→ EXERCISE PROMPT: In the data that follows, count each line with the string "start"; the reply is the number only.

→ INFORMATION SUPPLIED:
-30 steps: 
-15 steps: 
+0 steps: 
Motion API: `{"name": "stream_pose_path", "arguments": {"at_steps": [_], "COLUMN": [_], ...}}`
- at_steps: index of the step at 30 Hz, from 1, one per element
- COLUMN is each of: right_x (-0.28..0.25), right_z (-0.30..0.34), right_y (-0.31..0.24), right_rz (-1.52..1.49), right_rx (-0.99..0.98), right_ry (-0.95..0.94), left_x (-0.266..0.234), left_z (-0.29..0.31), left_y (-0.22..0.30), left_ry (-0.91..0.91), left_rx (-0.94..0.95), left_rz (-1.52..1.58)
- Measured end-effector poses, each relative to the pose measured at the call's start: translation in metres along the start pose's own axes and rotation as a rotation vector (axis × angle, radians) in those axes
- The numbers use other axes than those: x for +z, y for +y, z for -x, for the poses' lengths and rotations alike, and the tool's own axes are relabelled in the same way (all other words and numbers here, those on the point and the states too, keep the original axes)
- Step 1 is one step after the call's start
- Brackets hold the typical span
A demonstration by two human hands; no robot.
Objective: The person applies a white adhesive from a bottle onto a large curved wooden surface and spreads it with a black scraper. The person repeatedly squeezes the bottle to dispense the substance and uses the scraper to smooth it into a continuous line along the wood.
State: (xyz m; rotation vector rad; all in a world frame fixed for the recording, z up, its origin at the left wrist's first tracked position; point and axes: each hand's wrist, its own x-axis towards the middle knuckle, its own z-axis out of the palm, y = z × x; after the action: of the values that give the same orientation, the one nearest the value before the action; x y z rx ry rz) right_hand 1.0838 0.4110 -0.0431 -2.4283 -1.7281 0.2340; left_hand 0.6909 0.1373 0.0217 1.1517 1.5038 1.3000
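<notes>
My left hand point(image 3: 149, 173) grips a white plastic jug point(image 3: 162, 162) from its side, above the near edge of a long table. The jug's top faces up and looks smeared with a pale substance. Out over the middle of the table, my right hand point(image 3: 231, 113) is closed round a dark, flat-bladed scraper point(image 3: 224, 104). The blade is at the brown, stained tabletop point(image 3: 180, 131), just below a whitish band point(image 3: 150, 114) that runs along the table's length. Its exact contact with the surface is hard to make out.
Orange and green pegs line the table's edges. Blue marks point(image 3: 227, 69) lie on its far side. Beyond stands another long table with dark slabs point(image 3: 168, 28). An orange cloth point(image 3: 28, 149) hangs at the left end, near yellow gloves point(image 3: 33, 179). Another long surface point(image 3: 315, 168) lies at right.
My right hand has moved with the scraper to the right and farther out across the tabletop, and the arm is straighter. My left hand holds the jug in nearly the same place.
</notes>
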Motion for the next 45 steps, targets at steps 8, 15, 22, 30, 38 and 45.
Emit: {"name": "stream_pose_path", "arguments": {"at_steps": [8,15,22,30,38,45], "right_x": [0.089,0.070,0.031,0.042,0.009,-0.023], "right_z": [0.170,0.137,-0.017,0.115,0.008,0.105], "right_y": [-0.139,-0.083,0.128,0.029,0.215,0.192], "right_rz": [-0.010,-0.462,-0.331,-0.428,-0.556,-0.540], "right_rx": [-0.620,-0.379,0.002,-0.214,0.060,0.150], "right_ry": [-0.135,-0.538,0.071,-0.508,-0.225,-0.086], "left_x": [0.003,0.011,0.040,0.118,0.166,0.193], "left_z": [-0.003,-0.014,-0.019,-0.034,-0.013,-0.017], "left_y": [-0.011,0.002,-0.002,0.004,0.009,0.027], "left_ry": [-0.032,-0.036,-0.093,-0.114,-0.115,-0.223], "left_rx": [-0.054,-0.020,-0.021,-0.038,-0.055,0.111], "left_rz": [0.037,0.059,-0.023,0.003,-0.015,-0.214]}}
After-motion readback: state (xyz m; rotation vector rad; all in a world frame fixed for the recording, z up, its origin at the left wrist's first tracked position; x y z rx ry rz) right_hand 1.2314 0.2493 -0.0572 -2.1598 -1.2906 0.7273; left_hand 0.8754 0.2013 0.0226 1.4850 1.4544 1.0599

→ OUTPUT BELOW: 2